Start of Block

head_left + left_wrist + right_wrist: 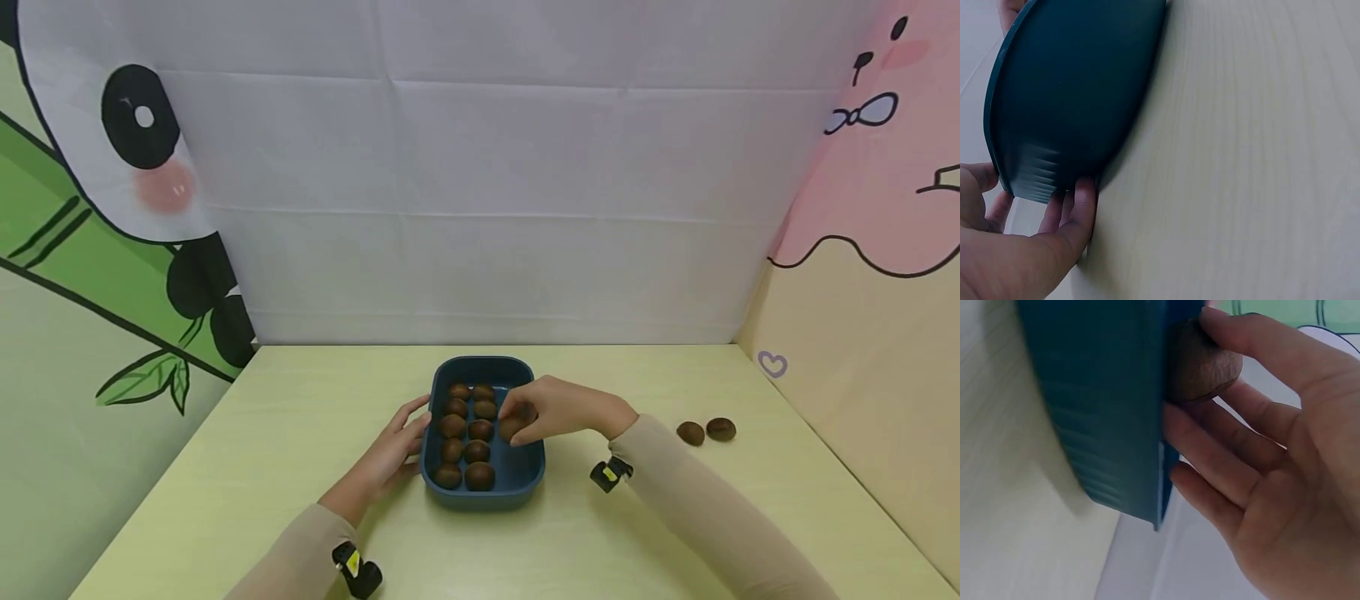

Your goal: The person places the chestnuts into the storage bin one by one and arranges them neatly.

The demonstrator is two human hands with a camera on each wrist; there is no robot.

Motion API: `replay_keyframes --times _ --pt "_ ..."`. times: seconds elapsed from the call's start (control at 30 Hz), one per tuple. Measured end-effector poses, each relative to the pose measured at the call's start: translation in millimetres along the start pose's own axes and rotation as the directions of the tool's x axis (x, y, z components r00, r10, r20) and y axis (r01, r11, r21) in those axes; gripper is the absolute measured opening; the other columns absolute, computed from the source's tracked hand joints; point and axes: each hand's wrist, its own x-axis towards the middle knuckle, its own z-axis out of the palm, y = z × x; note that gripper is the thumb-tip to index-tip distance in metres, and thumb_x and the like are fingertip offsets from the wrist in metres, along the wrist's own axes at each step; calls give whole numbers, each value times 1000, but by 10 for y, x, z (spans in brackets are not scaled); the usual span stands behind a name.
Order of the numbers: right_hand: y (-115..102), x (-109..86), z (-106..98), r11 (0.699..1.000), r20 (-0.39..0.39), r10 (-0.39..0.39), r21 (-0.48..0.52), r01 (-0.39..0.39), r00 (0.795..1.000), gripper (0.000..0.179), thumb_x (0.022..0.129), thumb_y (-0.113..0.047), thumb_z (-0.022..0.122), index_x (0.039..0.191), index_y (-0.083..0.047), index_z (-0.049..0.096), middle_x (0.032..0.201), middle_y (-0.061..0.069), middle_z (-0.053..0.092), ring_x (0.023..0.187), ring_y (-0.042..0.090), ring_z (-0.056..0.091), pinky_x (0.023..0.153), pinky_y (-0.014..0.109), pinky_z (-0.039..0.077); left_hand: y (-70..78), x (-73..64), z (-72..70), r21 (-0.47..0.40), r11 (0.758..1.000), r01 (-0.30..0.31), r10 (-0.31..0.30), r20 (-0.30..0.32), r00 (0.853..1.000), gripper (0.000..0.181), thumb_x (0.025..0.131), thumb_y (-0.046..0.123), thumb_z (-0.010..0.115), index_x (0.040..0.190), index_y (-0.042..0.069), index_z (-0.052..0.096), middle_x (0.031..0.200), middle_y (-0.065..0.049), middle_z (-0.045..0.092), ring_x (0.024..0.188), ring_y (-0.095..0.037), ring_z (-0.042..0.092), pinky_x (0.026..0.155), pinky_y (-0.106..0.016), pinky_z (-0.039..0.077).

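Note:
A dark blue tray (517,483) stands mid-table, with several brown chestnuts (480,476) in two columns along its left and middle. My left hand (388,456) touches the tray's outer left wall with spread fingers; the left wrist view shows its fingertips (1085,199) against that wall. Over the tray's right side, my right hand (562,408) pinches a chestnut (1204,369) between thumb and fingers. In the head view the fingers partly cover this chestnut. Whether it touches the tray floor I cannot tell.
Two more chestnuts (690,433) lie side by side on the table at the right. A white cloth (495,208) hangs behind the table (300,417), and printed panels stand at both sides. Each wrist wears a small black camera (611,473).

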Motion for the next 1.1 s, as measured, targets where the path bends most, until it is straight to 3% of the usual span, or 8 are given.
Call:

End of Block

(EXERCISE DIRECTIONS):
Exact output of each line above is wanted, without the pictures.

(WRITTEN RESPONSE):
head_left + left_wrist + right_wrist: 

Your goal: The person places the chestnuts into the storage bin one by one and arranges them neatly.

The demonstrator is two human hands with a camera on each wrist; there is no robot.

Motion API: `replay_keyframes --times _ --pt "_ ..."`. times: seconds elapsed from the call's start (control at 30 Hz), one per tuple. Measured end-effector poses, each relative to the pose measured at the call's start: translation in millimetres along the start pose's own axes and rotation as the directions of the tool's x axis (x, y, z components r00, r10, r20) and y axis (r01, r11, r21) in those axes; gripper is the absolute measured opening; the other columns absolute, computed from the source's tracked hand joints; point and axes: each hand's wrist, its own x-axis towards the middle knuckle, its own z-axis out of the palm, y = z × x; note that gripper is the thumb-tip to index-tip distance in metres, and thumb_x and the like are fingertip offsets from the wrist in metres, along the wrist's own axes at each step; calls give whole numbers, each value times 1000, but by 10 for y, x, z (spans in brackets are not scaled); the usual span stands behind a name.
Order of the numbers: right_hand: y (-115..102), x (-109..86), z (-106..98), r11 (0.699..1.000), r20 (-0.39..0.39), r10 (-0.39..0.39), r21 (-0.48..0.52), r01 (-0.39..0.39), r00 (0.795..1.000), gripper (0.000..0.179), thumb_x (0.022..0.129), thumb_y (-0.113..0.047), thumb_z (-0.022..0.122), index_x (0.039..0.191), index_y (-0.083..0.047), index_z (-0.049..0.096), middle_x (0.032..0.201), middle_y (-0.061..0.069), middle_z (-0.053..0.092), ring_x (0.023..0.187), ring_y (-0.042..0.090), ring_z (-0.056..0.091), pinky_x (0.023..0.153), pinky_y (-0.014..0.109), pinky_z (-0.039..0.077); left_hand: y (-70..78), x (-73..64), z (-72..70), r21 (-0.47..0.40), r11 (0.758..1.000), r01 (-0.30..0.31), r10 (-0.31..0.30), r20 (-0.30..0.32), r00 (0.853..1.000), gripper (0.000..0.181), thumb_x (0.025..0.131), thumb_y (-0.046..0.123), thumb_z (-0.010..0.115), index_x (0.040..0.190), index_y (-0.042..0.069), index_z (-0.052..0.096), middle_x (0.031..0.200), middle_y (-0.065..0.049), middle_z (-0.045..0.092), ring_x (0.024..0.188), ring_y (-0.095..0.037), ring_z (-0.042..0.092), pinky_x (0.026..0.155), pinky_y (-0.106..0.016), pinky_z (-0.039..0.077).

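Note:
A dark blue tray (517,483) stands mid-table, with several brown chestnuts (480,476) in two columns along its left and middle. My left hand (388,456) touches the tray's outer left wall with spread fingers; the left wrist view shows its fingertips (1085,199) against that wall. Over the tray's right side, my right hand (562,408) pinches a chestnut (1204,369) between thumb and fingers. In the head view the fingers partly cover this chestnut. Whether it touches the tray floor I cannot tell.
Two more chestnuts (690,433) lie side by side on the table at the right. A white cloth (495,208) hangs behind the table (300,417), and printed panels stand at both sides. Each wrist wears a small black camera (611,473).
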
Motion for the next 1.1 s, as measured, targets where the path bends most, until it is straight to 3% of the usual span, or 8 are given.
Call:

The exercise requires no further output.